Pitchers are on the mound and warming up for this season’s opening day of baseball. Ninety feet away, batters, armed only with a wooden stick, prepare to face them. Many parts of America’s national pastime have changed over the years, but the two key elements – putting bat to ball – have remained at its core.
Until recently, though, this was taken for granted. An invasive beetle, the emerald ash borer (EAB), has been bearing down on North American forests like a pitch from Justin Verlander. This pest beetle has killed hundreds of millions of ash trees since they were discovered near Detroit in 2002. Ash is one of the main sources of wood for bats used in Major League Baseball.
But there is hope: scientists from the U.S. Department of Agriculture’s (USDA) Agricultural Research Service (ARS), Forest Service (FS), and Animal & Plant Health Inspection Service (APHIS) have found and unleashed several predators of the EAB that unsettle the insect like a high-and-tight fastball.
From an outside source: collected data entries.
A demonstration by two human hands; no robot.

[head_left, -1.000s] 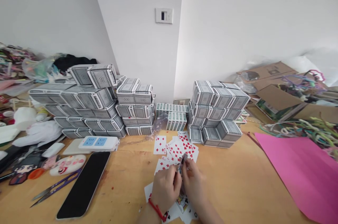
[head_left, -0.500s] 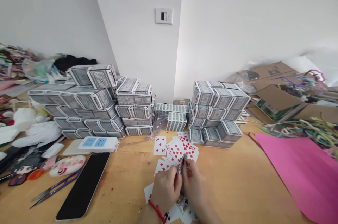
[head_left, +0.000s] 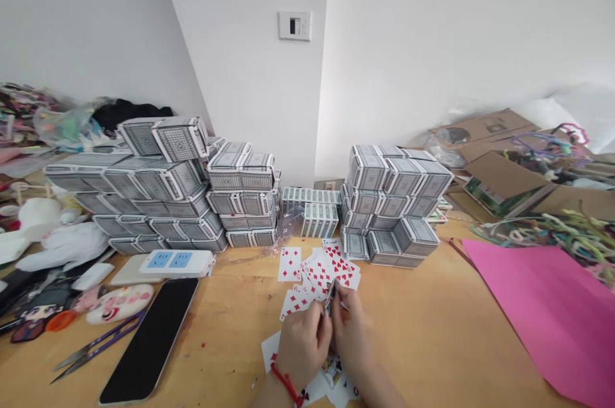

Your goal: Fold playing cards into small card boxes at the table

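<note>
My left hand (head_left: pixel 303 337), with a red cord round its wrist, and my right hand (head_left: pixel 352 331) meet at the front middle of the table. Both have their fingers closed on a playing card (head_left: pixel 330 296), seen nearly edge-on and mostly covered by the fingers. Loose playing cards (head_left: pixel 317 272), red suits face up, lie spread just beyond my hands. More cards (head_left: pixel 332 373) show beneath my wrists, partly hidden by them. A single five of diamonds (head_left: pixel 289 264) lies at the left of the spread.
Stacked blocks of grey-backed cards (head_left: pixel 158 180) stand at left, with another stack (head_left: pixel 398 190) at right. Green-and-white packs (head_left: pixel 319 219) sit between them. A phone (head_left: pixel 151 341), thread snips (head_left: pixel 98 347) and a power strip (head_left: pixel 177 262) lie left; pink paper (head_left: pixel 542 305) lies right.
The camera view has shifted slightly. My hands keep nearly the same pose around the card, and the cards on the table look unmoved.
</note>
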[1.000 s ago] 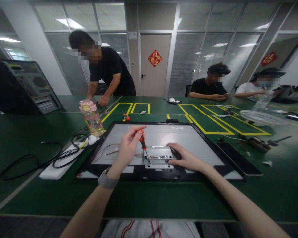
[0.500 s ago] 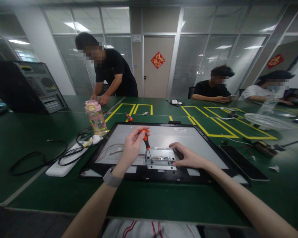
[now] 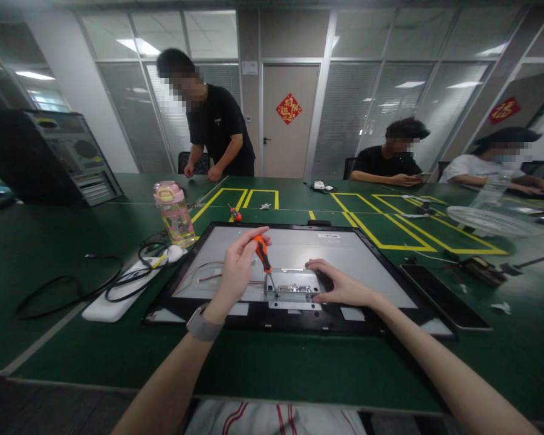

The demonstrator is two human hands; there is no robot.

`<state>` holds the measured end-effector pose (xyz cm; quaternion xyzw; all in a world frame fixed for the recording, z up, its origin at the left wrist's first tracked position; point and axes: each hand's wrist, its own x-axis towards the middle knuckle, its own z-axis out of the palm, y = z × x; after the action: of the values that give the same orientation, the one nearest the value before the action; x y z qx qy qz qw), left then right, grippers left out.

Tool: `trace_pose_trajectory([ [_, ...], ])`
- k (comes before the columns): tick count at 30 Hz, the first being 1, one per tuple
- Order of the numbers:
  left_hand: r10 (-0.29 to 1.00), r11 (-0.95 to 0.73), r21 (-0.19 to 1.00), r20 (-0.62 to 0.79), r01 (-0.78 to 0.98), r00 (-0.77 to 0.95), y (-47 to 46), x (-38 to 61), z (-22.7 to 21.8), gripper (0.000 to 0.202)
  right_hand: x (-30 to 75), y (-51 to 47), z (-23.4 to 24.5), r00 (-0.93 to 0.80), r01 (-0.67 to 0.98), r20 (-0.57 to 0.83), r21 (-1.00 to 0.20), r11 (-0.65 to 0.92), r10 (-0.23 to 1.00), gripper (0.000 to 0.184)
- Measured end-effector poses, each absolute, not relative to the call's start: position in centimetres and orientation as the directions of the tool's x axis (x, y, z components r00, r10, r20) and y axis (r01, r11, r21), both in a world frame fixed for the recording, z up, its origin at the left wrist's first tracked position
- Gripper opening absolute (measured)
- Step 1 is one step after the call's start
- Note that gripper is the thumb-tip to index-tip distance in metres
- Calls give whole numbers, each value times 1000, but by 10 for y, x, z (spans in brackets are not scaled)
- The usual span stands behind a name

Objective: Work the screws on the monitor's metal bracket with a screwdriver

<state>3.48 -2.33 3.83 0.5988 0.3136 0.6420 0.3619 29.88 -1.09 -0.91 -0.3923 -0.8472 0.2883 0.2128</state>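
Note:
My left hand [image 3: 241, 261] is closed on the handle of an orange and black screwdriver [image 3: 262, 254]. The shaft slants down to the left front part of a metal bracket [image 3: 294, 305] that has connector ports along it. Around the right end of that bracket my right hand [image 3: 342, 284] is curled, thumb at the front edge and fingers at the back. Beneath the bracket lies a display panel [image 3: 367, 266] with a grey back and black frame. Thin cables [image 3: 204, 278] run over the panel to the left of the bracket. The screwdriver's tip is too small to make out.
Left of the panel are a white power strip [image 3: 113, 299], a black cable [image 3: 40, 284] and a pink bottle [image 3: 174, 211]. A black slab-like device [image 3: 442, 296] lies to the right. A computer case [image 3: 40, 157] stands far left. Co-workers are across the green table [image 3: 272, 368].
The screwdriver's handle has tilted slightly left, and my left hand has shifted with it, fingers more stretched. My right hand stays put. The standing person has straightened and moved right.

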Motion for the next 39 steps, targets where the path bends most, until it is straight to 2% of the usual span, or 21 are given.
trace_pose_trajectory([
  [6, 787, -614, 788, 616, 51, -42, -25, 35, 40, 20, 300, -10, -12, -590, 576, 139, -617, 535, 795, 72],
  [12, 863, -501, 859, 505, -103, 11, -23, 36, 38, 25, 299, -11, -12, -584, 596, 121, -608, 525, 803, 72],
  [16, 824, -564, 825, 565, 26, -40, -23, 37, 35, 21, 298, -13, -11, -573, 599, 128, -609, 520, 809, 71],
  [21, 835, -550, 835, 550, 17, 11, -25, 36, 36, 29, 299, -13, -11, -572, 601, 171, -579, 551, 803, 69],
  [26, 802, -597, 799, 597, 69, 11, -29, 38, 41, 24, 300, -14, -10, -574, 626, 182, -531, 571, 799, 68],
  [32, 806, -587, 808, 589, 43, -65, -28, 40, 40, 20, 302, -13, -13, -568, 650, 172, -506, 567, 805, 70],
  [39, 842, -539, 838, 540, -84, -24, -27, 40, 36, 20, 299, -19, -8, -562, 663, 114, -530, 529, 819, 71],
])
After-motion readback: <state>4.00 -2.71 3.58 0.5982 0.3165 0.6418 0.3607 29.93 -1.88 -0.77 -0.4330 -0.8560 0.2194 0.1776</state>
“We have four parasitic wasps from the pest’s native home (Northeast Asia) approved and released,” said Jian Duan, entomologist with the ARS Beneficial Insects Introduction Research unit in Newark, DE. “The beauty of these wasps is that they are specialized to feed only on the eggs or larvae of the EAB. They do not feed on the ash tree itself, or any other trees or crops, and they haven’t bothered pollinators or other beneficial insects.”
While the wasps alone will not eradicate the EAB, they have controlled them to the point that they are killing far fewer trees. That’s a win for baseball because it may keep bats in the hands of hitters from T-ball through the big leagues for years to come.